YOUR ASSIGNMENT:
Scan the material and copy every line in which "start" appears.

SUPPLIED MATERIAL:
----------
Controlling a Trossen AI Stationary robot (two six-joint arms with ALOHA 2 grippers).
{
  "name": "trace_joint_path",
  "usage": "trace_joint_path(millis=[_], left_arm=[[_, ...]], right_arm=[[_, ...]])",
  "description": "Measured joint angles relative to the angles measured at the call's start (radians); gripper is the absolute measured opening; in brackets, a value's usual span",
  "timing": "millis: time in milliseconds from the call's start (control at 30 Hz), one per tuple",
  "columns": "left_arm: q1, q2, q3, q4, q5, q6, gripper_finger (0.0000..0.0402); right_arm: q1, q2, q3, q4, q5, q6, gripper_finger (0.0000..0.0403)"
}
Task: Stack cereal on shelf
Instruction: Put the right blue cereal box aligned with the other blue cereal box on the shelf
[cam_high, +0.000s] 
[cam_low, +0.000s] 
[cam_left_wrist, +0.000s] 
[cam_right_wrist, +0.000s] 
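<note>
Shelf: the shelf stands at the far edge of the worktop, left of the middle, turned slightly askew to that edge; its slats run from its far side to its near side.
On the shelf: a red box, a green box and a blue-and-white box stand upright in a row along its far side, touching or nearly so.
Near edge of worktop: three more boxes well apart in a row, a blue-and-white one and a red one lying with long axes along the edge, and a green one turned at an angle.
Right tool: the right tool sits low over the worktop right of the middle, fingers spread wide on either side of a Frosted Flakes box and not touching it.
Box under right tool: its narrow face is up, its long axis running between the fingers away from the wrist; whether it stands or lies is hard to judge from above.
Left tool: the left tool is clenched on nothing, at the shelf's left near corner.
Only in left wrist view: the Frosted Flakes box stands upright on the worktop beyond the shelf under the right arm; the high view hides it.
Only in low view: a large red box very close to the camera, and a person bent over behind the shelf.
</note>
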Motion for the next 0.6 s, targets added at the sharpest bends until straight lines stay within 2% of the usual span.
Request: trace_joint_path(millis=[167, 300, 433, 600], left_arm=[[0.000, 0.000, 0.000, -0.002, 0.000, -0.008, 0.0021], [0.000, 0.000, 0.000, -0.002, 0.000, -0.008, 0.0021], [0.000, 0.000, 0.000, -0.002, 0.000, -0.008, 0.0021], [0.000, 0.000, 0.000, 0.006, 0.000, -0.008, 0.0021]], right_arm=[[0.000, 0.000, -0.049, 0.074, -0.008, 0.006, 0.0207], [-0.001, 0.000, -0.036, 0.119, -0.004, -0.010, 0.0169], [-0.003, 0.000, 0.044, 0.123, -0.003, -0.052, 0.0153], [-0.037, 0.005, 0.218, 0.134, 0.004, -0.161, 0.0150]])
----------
RESULT FOR THIS EXERCISE:
  "description": "Measured joint angles relative to the angles measured at the call's start (radians); gripper is the absolute measured opening; in brackets, a value's usual span",
  "timing": "millis: time in milliseconds from the call's start (control at 30 Hz), one per tuple",

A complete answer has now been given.